In other words, “Irreversible Damage” is being targeted because it’s an inaccurate work of hate and partisanship. Graham makes sure not to mention any of that.
Graham spent a Feb. 24 post raging at a news report on a teacher who makes available those books he denies are being banned:
Taxpayer-funded National “Public” Radio hates Republicans, and in red states like Texas, leftists become heroes for their “courage” in dangerous territory. On Wednesday’s Morning Edition, openly gay NPR arts reporter Neda Ulaby spent seven minutes touting how “A secret shelf of banned books thrives in a Texas school, under the nose of censors.”
On NPR, the “censors” are censored: there’s no opposing viewpoint on the “banned books.” And the heroic teacher and her queer students are all granted anonymity.
[…]The villain in this NPR story is Republican Matt Krause, who as a state legislator in 2021 made a list of 850 books he was questioning in Texas school libraries. He wouldn’t return comment, so apparently there was no one else in the vast state of Texas they could find to dissent from their orthodoxy.
Graham concluded by whining: “NPR wouldn’t feel this way if a teacher in California had several hundred Christian books and bibles and ‘anti-LGBTQ’ titles they were secretly sharing in a “dangerous” blue state, would they?” Graham does not demonstrate that any school board is banning anti-gay titles from libraries, nor did he explain why pro-LGBTQ titles must be banned from libraries.
Comedy cop Alex Christy played whataboutism when Jimmy Kimmel pointed out book bans in an April 24 post:
Tuesday was World Book Day and ABC’s Jimmy Kimmel celebrated by bringing a quintet of librarians together to tell Republicans to “shut the [bleep] up” over their supposed book bans. The only problem was that the books Kimmel and his new friends highlighted, such as The Adventures of Huckleberry Finn and To Kill A Mockingbird, are regularly targeted by race-obsessed progressives.
Kimmel began by declaring, “It’s also World Book Day today or as the state of Florida calls it, Bonfire Day.”
After a digression into the demise of the phone book and the Yellow Pages, Kimmel continued, “All jokes aside, this World Book Day is a weird one.

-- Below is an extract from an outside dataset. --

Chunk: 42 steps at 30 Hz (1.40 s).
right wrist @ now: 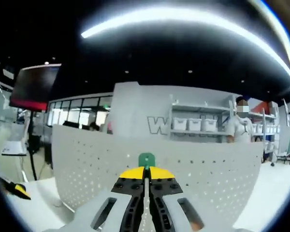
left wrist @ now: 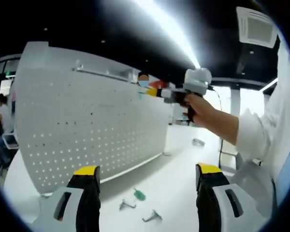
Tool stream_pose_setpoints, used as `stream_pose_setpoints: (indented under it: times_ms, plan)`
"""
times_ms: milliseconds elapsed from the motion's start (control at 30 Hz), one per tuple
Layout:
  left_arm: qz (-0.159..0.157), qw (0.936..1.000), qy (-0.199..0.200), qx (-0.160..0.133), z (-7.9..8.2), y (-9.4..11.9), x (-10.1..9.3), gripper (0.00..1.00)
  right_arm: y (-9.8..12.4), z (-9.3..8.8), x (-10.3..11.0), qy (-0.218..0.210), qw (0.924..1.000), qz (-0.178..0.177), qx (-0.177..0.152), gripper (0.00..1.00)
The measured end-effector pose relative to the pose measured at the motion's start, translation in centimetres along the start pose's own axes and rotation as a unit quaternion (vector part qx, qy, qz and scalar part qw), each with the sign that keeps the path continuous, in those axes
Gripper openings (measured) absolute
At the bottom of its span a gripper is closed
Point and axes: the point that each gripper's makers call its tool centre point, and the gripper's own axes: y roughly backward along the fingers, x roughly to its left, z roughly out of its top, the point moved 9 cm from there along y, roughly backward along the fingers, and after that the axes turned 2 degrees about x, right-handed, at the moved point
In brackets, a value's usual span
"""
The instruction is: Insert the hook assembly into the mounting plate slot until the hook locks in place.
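In the left gripper view, nearest to us, the left hand-held gripper (left wrist: pixel 147 176) stood with its two yellow-tipped jaws wide apart and nothing between them. Just beyond the jaws, on the white tabletop (left wrist: pixel 179 179), lay three loose pieces: a green hook (left wrist: pixel 139 195), a grey metal hook (left wrist: pixel 126 205) to its left, and another grey metal hook (left wrist: pixel 152 216) nearest the bottom edge. None of them touched each other. A further small metal piece (left wrist: pixel 198 142) lay well apart, farther back on the right.

Behind the hooks the white perforated mounting plate (left wrist: pixel 87 130) stood upright on the tabletop. Farther back, at the plate's upper right, the person's hand (left wrist: pixel 198 107) held the right hand-held gripper (left wrist: pixel 151 92) level with the plate's top edge, its yellow tips pointing towards the board. From there we could not tell whether anything touched the plate.

In the right gripper view, the right hand-held gripper (right wrist: pixel 146 173) had its jaws pressed together on a green hook assembly (right wrist: pixel 146 160), whose green head stuck up just above the yellow tips. It sat right in front of the upper part of the mounting plate (right wrist: pixel 208 169); we could not tell whether it had entered a slot. The left hand-held gripper's yellow tip (right wrist: pixel 19 190) showed low at the left edge. Beyond the plate stood shelving with white bins (right wrist: pixel 195 123), and a person in white (right wrist: pixel 241 126) beside it.
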Motion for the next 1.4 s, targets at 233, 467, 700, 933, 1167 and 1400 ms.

There are at least 100 bills in various red states, three of which have become law already, threatening librarians with prison for the crime of lending books. Books that aren’t government-approved. Which to me, not only is this the opposite of what our country’s supposed to be about, it’s completely nuts. We’re going to throw librarians in jail for loaning out Huckleberry Finn. This is not what they signed up for. I think it’s disgusting and wrong and anti-American.”
Schools that target Huckleberry Finn generally do so under the guise that the book contains the N-word and therefore removing the book from the curriculum is needed “to protect the dignity of our students.”
[…]Like Huckleberry Finn, To Kill A Mockingbird is targeted by blue school districts for its unsettling, but historically accurate language, while also being attacked for the alleged white savior complex of its protagonist. Meanwhile, Kimmel’s monologue and the corresponding skit from the librarians were just another case of Jimmy Kimmel Live! not sufficiently checking their facts.
Christy didn’t explain why these books shouldn’t be banned even as they arguably endorse racism, while books that don’t hate LGBTQ people must be banned.